Самый младший из бача, мальчик тринадцати лет, подбежал к нему и спросил:
— Может быть, мне принести им новую посуду и самовар?
— Да подожди ты! — отмахнулся от него хозяин.
Но через секунду он уже схватил его и посадил на свои широкие плечи.
— Ты будешь сейчас кричать во всю глотку то, что я буду тебе говорить! — приказал он мальчику.
Бача приложил ладони ко рту наподобие громкоговорителя и закричал изо всех сил, повторяя слова, что подсказывал ему хозяин.
— Прекратите! Немедленно прекратите! Хватит!
Голова ребенка, что возвышалась над всеми, его ясный и чистый голос, ошарашил людей на мгновение. Крики стихли и даже самые гневные лица повернулись в сторону этого юного лица. Бача сделал крошечную паузу и продолжил:
— Зачем же вы лупите друг друга? К нам идет тот, кто может разрешить все ваши споры! Гуарди Гуеджи!

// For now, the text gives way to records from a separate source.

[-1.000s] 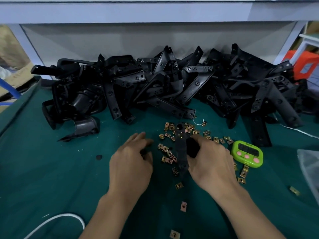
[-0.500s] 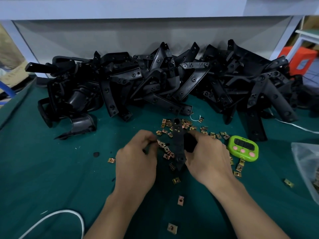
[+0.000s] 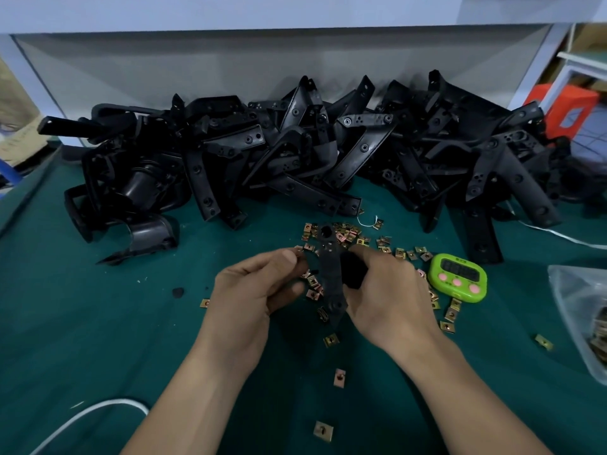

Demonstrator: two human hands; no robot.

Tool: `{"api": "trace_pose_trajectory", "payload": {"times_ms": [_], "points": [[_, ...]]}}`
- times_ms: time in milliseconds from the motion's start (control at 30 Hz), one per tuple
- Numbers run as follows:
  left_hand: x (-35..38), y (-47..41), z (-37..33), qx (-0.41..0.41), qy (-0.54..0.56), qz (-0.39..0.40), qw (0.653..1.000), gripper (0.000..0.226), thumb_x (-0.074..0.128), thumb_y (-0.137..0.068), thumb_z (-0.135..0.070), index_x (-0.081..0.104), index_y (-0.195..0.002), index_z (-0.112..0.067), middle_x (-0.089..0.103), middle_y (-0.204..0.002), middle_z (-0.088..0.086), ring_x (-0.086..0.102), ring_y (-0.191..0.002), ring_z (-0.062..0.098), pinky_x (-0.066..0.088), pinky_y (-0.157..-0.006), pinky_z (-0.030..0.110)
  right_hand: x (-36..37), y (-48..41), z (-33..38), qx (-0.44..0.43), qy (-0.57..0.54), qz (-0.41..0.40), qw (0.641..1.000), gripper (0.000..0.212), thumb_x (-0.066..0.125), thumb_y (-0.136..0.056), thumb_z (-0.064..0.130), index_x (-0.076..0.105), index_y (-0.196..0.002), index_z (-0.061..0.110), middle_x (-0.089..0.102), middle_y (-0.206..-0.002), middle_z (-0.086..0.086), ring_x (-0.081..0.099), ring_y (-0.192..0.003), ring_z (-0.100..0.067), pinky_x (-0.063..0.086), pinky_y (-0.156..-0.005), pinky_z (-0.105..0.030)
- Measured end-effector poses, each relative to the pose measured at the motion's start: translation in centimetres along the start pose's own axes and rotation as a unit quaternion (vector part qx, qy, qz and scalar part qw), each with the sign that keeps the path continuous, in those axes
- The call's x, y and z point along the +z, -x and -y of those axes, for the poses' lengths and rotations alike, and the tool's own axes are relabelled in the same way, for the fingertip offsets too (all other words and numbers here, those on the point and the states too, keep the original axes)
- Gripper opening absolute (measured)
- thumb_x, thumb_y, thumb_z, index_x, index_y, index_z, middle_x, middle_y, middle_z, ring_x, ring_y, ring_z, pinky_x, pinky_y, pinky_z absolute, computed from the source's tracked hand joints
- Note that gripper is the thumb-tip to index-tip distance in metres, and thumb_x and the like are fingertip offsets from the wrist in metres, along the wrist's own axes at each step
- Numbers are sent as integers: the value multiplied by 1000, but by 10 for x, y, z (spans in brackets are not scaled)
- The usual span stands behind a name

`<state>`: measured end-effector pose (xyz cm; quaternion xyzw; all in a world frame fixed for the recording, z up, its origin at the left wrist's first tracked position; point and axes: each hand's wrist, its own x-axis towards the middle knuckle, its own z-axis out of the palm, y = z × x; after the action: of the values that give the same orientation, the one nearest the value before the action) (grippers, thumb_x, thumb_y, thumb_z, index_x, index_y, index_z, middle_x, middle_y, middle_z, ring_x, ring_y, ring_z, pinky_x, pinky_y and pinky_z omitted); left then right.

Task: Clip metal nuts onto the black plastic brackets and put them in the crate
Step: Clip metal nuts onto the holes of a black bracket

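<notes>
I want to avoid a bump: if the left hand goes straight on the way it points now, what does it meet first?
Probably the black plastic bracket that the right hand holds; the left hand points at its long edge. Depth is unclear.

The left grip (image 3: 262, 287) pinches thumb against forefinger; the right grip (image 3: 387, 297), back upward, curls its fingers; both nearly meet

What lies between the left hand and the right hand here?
Head view: the black bracket, gripped by the right hand, plus loose metal nuts beside the left hand.
</notes>
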<state>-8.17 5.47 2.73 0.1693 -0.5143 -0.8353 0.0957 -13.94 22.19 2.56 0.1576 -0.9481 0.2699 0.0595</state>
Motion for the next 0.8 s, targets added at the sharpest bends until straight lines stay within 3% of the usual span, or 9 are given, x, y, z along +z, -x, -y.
{"api": "trace_pose_trajectory", "payload": {"times_ms": [67,167,300,467,600,700,800], "points": [[0,0,-1,-5,18,2,1000,17,79,-65,-19,84,-81,-16,79,-93,7,75,-82,10,57,-63,18,-1,0,1,-4,-1,2,1000,22,69,-81,19,62,-97,33,66,-74,7,62,-68,-25,53,-58,-35],[0,0,-2,-12,37,1,999,27,77,-62,-7,84,-85,-19,79,-94,10,76,-80,12,57,-61,18,-2,1,1,-13,11,4,1000,25,68,-78,16,62,-96,33,63,-72,8,59,-65,-23,47,-56,-32],[3,4,-3,-1,12,-1,1000,25,79,-60,-12,84,-82,-24,78,-82,4,74,-73,11,56,-57,19,-3,1,-1,-15,51,-14,999,29,68,-74,11,64,-95,30,60,-67,8,52,-63,-25,41,-59,-31],[4,8,-2,10,-41,-9,999,22,83,-55,-22,80,-74,-34,76,-77,-1,72,-71,8,49,-51,16,-4,0,-1,-7,62,-26,998,24,65,-77,13,66,-95,29,61,-67,8,58,-66,-28,44,-62,-33],[7,11,-4,1,-43,47,998,22,91,-60,-20,78,-75,-31,74,-74,1,70,-69,10,54,-57,19,-4,1,0,-10,69,-31,997,22,66,-77,14,65,-93,28,51,-63,10,50,-62,-25,37,-61,-32],[7,11,-2,3,-54,72,996,21,85,-68,-11,75,-71,-29,65,-62,-4,67,-66,9,56,-62,21,-5,1,1,-12,74,-28,997,21,67,-76,12,64,-90,28,51,-63,11,53,-64,-26,38,-62,-32],[6,11,-3,5,-70,82,994,17,81,-69,-12,73,-72,-27,67,-66,0,67,-68,11,56,-63,22,-5,2,2,-7,82,-29,996,25,66,-74,7,63,-88,28,55,-63,9,58,-66,-28,38,-65,-33]]}}
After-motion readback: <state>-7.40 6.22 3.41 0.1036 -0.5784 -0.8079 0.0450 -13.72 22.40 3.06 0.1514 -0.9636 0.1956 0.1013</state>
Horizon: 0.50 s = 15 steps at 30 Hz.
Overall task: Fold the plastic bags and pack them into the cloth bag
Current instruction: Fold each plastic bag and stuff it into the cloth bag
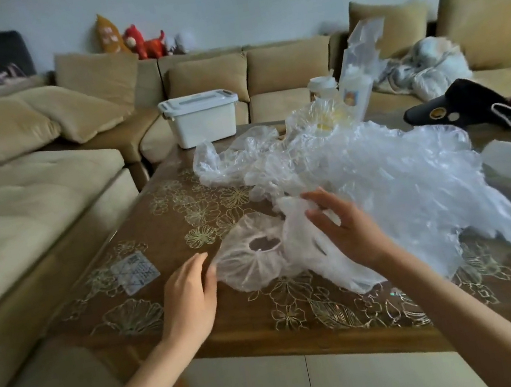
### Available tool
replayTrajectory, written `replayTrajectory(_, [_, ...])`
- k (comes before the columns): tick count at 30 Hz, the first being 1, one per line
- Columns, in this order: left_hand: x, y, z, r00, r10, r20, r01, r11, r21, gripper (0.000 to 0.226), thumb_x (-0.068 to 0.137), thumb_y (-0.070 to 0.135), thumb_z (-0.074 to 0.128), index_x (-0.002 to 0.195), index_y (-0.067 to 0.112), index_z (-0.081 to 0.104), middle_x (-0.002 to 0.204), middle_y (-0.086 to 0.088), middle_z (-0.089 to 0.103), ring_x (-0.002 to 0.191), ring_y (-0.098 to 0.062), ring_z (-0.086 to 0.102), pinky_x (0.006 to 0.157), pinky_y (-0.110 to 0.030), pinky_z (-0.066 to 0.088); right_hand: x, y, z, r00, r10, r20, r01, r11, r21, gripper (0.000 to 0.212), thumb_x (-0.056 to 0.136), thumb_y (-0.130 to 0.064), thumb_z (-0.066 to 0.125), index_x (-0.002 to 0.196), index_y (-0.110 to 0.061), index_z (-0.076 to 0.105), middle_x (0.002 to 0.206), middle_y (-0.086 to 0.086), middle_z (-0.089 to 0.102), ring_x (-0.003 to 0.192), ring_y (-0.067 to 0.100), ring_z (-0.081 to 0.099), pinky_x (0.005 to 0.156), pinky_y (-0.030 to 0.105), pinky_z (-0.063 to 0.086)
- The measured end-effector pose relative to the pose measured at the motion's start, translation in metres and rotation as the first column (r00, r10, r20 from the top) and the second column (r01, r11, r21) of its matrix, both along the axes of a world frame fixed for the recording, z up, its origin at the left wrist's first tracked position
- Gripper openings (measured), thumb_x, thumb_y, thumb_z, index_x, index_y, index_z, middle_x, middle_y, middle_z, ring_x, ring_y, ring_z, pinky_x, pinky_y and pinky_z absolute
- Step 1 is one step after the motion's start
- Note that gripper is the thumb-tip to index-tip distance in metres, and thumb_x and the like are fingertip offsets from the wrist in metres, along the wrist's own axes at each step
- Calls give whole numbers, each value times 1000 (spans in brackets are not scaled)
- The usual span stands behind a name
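plastic is heaped across the middle of the wooden table (158, 231): a pile of clear plastic bags (362, 167) is spread from the centre toward the right; nearest the person a white plastic bag (309, 252) is laid crumpled, with a ruffled clear bag (246, 266) touching its left side. a fold at the top of the white plastic bag is pinched between thumb and forefinger of the right hand (349, 231), the other fingers being loosely spread; the left hand (190, 293) is held with fingers straight and nothing gripped, its thumb side just touching the edge of the ruffled clear bag (the contact is softened by blur). the black cloth bag (457, 105) is seen lying at the far right of the table, well apart from both hands; a white lidded box (200, 117) is set at the far edge, and a beige sofa (20, 166) is placed behind and to the left.
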State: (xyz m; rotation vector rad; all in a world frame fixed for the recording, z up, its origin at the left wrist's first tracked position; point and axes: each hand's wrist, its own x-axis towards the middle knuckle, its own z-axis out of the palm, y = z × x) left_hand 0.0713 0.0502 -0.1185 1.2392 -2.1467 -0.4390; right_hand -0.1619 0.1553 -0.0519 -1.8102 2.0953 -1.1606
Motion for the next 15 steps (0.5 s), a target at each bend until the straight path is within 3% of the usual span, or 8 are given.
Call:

Мальчик набрал полную грудь воздуха и выкрикнул так громко, как мог:
— Предшественник мира!
Тишина после этих слов, наступила такая, что было слышно, как свистит ветер на пиках гор. И она не имела ничего общего с простым любопытством. Хотя, среди людей собравшихся тут было мало тех, кто встречался с ним лично, но не было ни одного человека, который не знал бы его имени. В каждой части страны, в каждой провинции, деды рассказывали о нем своим внукам. Потому что не было ни одного кишлака, ни одного кусочка земли, где бы этот старик не побывал хоть однажды. А те, кто видели его один единственный раз, — не забывали его потом никогда.